What is a brand strategy?
“People do not buy goods and services. They buy relationships, stories and magic.”
– Seth Godin, Entrepreneur & Best-Selling Author
There are many definitions of a ‘brand’. Often, when people talk about a brand, they are thinking of the physical mark or logo imprinted on something to identify the business that manufactured it. But a brand is also an emotional experience, strengthened or weakened through every interaction with that business; it is what people think, feel, and say about a business. With our purpose being to create meaningful connections between premium brands and high-net-worth audiences, we always start our client partnerships with a brand strategy.
Shaping Success
A brand strategy is a plan for the systematic development of a brand in alignment with a business strategy. A brand strategy helps our clients understand who they are and acts as a blueprint to help us express:
- What a brand stands for (purpose, vision, mission, values)
- What a brand does (tagline and value proposition)
- How a brand looks and feels (personality, voice, experience)
With a unified brand, everything from a client’s content, to its culture, to its core business is influenced. Indeed, when a company doesn’t know who it is, why it exists, what it believes in, or what it is trying to achieve, that company’s business suffers.
Guiding Decisions
Without a brand strategy a company makes business decisions that do not reflect the foundations of its reason for being, and hope that whatever marketing they do will work. Without a brand strategy, often a company’s teams can become fractured by disunity, confusion, and conflict, making it hard for employees to feel engaged and interested. When a company does not have cohesive brand messaging, marketing content tends to be inconsistent at best, and contradictory at worst. Ultimately this means a company can not carve out a discernible place in the market.
Future Fit Marketing
Central to a brand strategy is the brand vision and the brand mission. A brand vision is a future objective, a future state a client is ultimately working towards some day in the future.
From an evaluation of stakeholder thoughts, company assets and market position, the brand visions we develop for clients help us create a differentiated visual identity and marketing campaign that will resonate with their customers; as well as energise and inspire everyone inside their company. Our brand visions contain unique adjectives and verbs that reflect a company’s world view, and this shapes the look and feel of a brand.
For example, if a company’s vision communicates that it sees the world as a project and aims to make the world humane and democratic, then the brand identity will portray a personality that is about stability and control to provide structure to the world; and togetherness and belonging to be a connective force for good. If however a company sees the world as a problem with which it can and must cope through making a living and pleasing those who control its future (i.e. shareholders), then the brand identity will portray service and interdependence, safety and mastery.
Reflecting Reality
While a brand’s identity reflects a company’s future state and intention, it must also reflect the actual steps a company takes to move forward.
A brand mission is present tense, why a company does what it does and who benefits from this work every day. The brand missions we develop for clients ensure we create visual identities and marketing campaigns that provide clarity and unity inside and outside a business, and drive a team forward to a clear destination. Indeed, a brand mission determines the way a company behaves and what it believes, and therefore when we translate this into marketing campaigns that align all touch points with our client’s company, cultivate relationships and ease communication.

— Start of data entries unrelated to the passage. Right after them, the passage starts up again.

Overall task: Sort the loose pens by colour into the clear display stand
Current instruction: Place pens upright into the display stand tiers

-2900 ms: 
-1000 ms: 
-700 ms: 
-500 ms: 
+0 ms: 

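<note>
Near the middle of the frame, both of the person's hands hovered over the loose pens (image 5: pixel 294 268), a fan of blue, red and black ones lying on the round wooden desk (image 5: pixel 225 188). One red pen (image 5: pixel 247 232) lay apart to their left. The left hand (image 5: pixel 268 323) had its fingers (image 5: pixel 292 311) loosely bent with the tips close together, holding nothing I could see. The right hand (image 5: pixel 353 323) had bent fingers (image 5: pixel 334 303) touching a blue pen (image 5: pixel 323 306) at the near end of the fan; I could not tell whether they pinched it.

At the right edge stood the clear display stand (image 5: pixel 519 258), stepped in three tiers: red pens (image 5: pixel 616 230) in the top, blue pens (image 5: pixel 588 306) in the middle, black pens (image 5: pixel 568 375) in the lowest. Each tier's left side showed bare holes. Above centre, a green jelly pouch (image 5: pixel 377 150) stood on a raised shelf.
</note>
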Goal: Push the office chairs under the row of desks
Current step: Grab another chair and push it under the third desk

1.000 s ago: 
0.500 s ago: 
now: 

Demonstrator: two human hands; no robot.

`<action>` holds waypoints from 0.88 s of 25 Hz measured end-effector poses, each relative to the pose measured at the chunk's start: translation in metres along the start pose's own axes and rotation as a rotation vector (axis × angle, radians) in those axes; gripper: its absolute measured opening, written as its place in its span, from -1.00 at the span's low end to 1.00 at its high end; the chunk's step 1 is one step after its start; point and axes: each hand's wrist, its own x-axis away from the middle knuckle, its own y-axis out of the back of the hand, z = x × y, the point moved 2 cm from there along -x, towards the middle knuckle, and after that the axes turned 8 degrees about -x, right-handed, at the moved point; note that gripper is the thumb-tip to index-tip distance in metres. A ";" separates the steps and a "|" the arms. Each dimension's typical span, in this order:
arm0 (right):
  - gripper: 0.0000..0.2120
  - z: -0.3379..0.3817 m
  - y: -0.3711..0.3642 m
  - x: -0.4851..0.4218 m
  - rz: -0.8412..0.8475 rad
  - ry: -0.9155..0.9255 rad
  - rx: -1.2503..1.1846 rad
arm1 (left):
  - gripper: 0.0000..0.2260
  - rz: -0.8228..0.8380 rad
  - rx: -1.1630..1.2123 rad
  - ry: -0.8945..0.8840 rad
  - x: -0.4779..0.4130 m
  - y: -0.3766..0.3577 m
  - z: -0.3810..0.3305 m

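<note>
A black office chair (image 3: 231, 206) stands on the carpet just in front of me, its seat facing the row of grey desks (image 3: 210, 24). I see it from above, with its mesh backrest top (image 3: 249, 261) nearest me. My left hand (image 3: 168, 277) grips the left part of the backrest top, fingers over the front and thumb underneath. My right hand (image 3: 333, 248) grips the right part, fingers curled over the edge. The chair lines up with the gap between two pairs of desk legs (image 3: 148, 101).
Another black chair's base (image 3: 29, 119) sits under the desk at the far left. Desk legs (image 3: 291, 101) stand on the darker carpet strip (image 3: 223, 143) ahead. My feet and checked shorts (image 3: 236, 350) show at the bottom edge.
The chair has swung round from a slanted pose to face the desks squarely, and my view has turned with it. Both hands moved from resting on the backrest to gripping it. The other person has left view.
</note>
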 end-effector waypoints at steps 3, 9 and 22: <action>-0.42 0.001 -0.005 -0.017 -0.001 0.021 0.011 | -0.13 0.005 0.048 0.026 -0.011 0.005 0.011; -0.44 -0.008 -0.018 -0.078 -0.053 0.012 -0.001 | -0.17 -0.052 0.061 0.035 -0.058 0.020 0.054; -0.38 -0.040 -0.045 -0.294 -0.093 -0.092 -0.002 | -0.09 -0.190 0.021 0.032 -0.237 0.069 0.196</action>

For example, a client’s mission might be incremental in nature, which means it must exploit what works, focus on organic growth and appeal with existing customers. Our marketing campaign would therefore demonstrate existing ideas, ways and means a company uses, and serve to meet the needs of customers. Indeed, this type of content will be conservative and safe in tone and subject matter.
However, a client’s mission might be more radical in nature, which means it is keen to explore the new, explore inorganic growth and fascinate existing and new customers. Our marketing campaign would therefore celebrate the creation, discovery and acceleration of completely new ideas, ways and means, and serve to uncover unspoken demands customers might have. This type of content will be more progressive and expressive in tone and subject matter.
Adapting to Change
Successful companies keep an eye on the market to assess whether it is the right time for a refresh or reinvention of a brand identity and marketing campaign. Marketplaces are increasingly turbulent and transformative, and that means brands need to be resilient, open minded and prepared for what happens next. A modern brand needs to inject emerging growth drivers like connectivity, sustainability, trust, simplicity, creativity, and digital into its vision and mission, and identity if it wants to stay relevant and meaningful.
Indeed, things change, and we find clients are adaptive if we give them a good enough reason to relook at how they engage audiences and possibly refresh their brand identity and marketing campaign. It’s important to embrace change and stay ahead in the transformative times we live in.
If you are nervous of a rebrand, evaluate the opportunity and risk of not staying relevant, meaningful and connected to the changing marketplace. Determine what precisely needs refreshing and redirecting (logo? name? look and feel? vision and mission?) and ask yourself if your brand currently sells a differentiated relationship with audiences, with a clear, compelling story, and full of magic that only your company can conjure.